Resilience patterns that earn their keep in production

Most outages I've traced back to a root cause didn't start as a total failure. They started as one slow dependency. A database that got a little sluggish, a downstream API that began timing out on a fraction of requests, a cache node that fell over. The interesting question is never why that one thing degraded. It's why the degradation of one component took the whole system down with it.

That gap, between a single dependency wobbling and an entire platform going dark, is what resilience patterns are supposed to close. Circuit breakers, bulkheads, retry budgets, backpressure: each one exists to keep a local failure local. The catch is that every one of them adds moving parts, and a misconfigured resilience pattern is fully capable of causing the exact outage it was meant to prevent. So the patterns worth adding are the ones whose failure modes you actually understand. This is a tour of the four I reach for, what they cost, and the ways they bite back.
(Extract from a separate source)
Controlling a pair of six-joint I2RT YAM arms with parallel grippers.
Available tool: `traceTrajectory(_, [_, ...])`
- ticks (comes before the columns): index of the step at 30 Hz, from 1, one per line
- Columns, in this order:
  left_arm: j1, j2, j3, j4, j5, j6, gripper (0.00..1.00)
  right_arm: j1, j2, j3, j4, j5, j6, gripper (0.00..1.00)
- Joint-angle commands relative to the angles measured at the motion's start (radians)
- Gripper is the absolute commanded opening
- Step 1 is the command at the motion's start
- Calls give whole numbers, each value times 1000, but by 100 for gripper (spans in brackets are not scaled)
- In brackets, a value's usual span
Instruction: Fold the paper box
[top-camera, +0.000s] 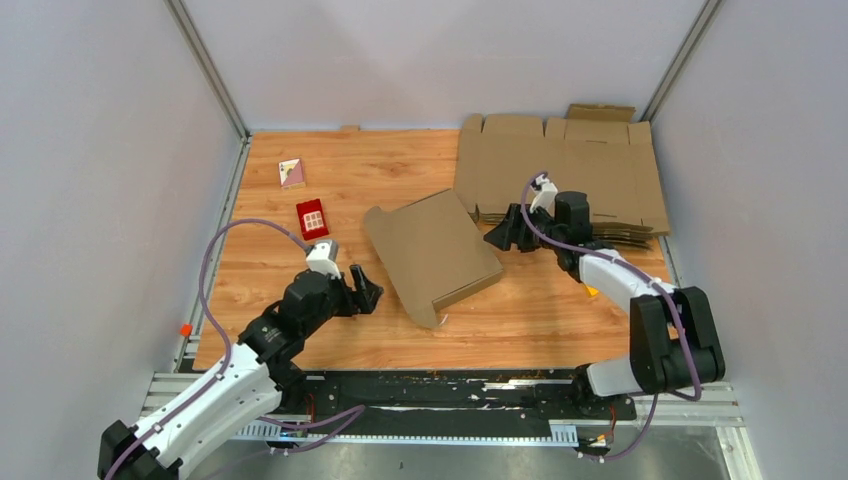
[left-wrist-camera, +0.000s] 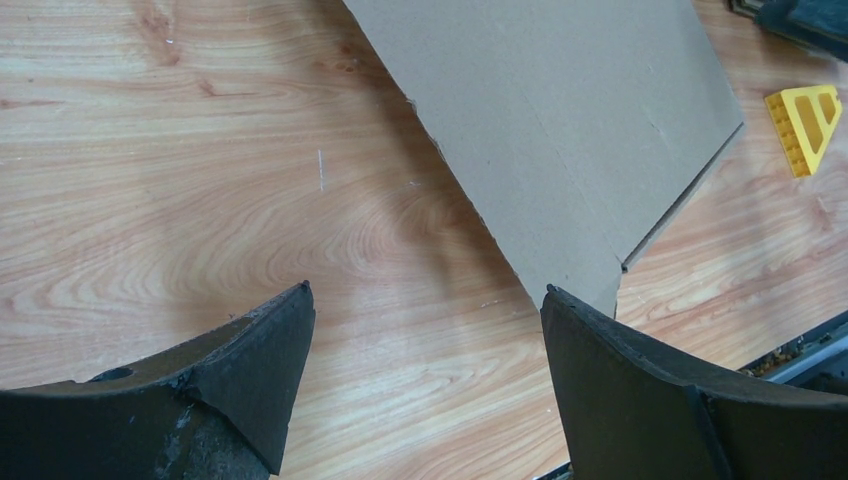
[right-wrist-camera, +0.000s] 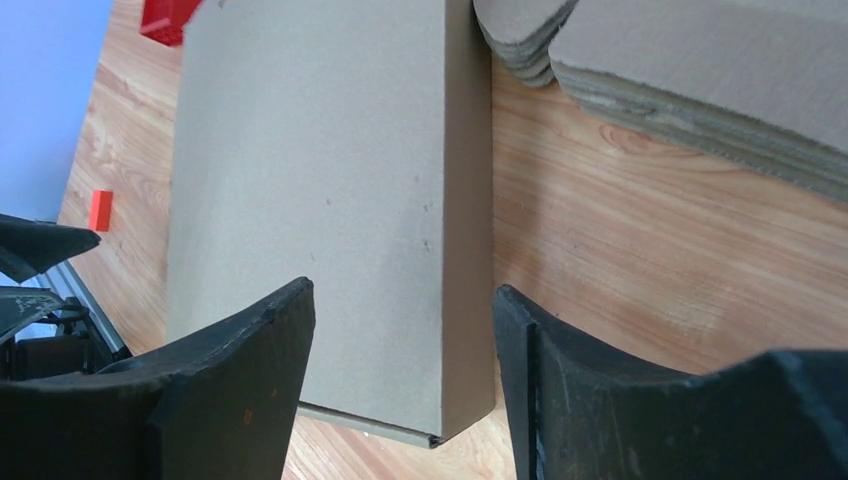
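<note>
The paper box (top-camera: 432, 255) lies folded shut as a flat brown mailer in the middle of the table, one corner pointing at the near edge. My left gripper (top-camera: 370, 291) is open just left of that near corner and touches nothing. In the left wrist view the box (left-wrist-camera: 560, 130) lies ahead, its corner by the right fingertip, and bare wood shows between the open fingers of the left gripper (left-wrist-camera: 427, 288). My right gripper (top-camera: 498, 237) is at the box's right end. In the right wrist view the right gripper (right-wrist-camera: 402, 286) stands open astride the box's (right-wrist-camera: 320, 200) side edge, clear of it.
A pile of flat cardboard sheets (top-camera: 560, 170) fills the back right, close behind the right arm, and shows as the pile (right-wrist-camera: 700, 90) from the right wrist. A small red box (top-camera: 312, 218) and a small pale box (top-camera: 291, 173) sit at the left. A yellow piece (left-wrist-camera: 806, 120) lies near the right arm.
</note>
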Motion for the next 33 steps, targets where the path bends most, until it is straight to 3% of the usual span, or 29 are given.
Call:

The failure you're actually defending against

The enemy is the cascading failure, and the mechanism is almost always resource exhaustion. Picture a request path three services deep. The deepest service slows down. The middle service is now holding open connections and threads waiting on it, so its own pool drains. The front service, waiting on the middle one, drains too. Within seconds a problem isolated to one leaf node has consumed every thread in the call chain, and requests that never even touch the slow dependency start failing because there's nothing left to serve them.

Retries make this worse, not better, when they're naive. Say each layer retries a failed call three times. One genuine failure at the bottom becomes three attempts from the layer above, and each of those, seen as a failure, becomes three more from the layer above that. Three layers of three retries turns a single failed request into 3 × 3 × 3 = 27 requests slamming a service that is already struggling. That's retry amplification, and it's why a brief blip can harden into a sustained outage: the recovering service gets buried under the retry traffic before it can catch its breath.

So the goal of every pattern below is the same: contain the blast radius. Fail fast instead of failing slow, and make sure your recovery behavior never becomes the thing that prevents recovery.

Timeouts: the pattern everyone skips

Before the named patterns, the unglamorous one. A huge share of cascading failures trace back to a missing or absurdly generous timeout. If you call a dependency with no timeout, or a 30-second one because that's the framework default, you've handed that dependency the power to hold your threads hostage. A slow response is often worse than an error, because an error returns immediately and a slow response ties up a worker for the full duration.

Set aggressive, explicit timeouts on every network call, sized to the dependency's real latency rather than a round number that felt safe. If a service answers in 50ms at p99, a 500ms timeout is generous; a 30-second one is a liability. The timeout is what converts "hang until everything is exhausted" into "fail quickly so the patterns downstream can do their job." Everything else here assumes you've already done this. None of the fancier patterns can save a system whose threads are all parked on calls that will never return in time.

Circuit breakers, and the flapping problem

A circuit breaker wraps a dependency and watches its failure rate. While failures stay low it's closed and calls pass through normally. Once failures cross a threshold it trips open, and every subsequent call fails instantly without even touching the dependency. After a cooldown it goes half-open, letting a small number of probe requests through to test whether the dependency has recovered. If the probes succeed it closes again; if they fail it snaps back open.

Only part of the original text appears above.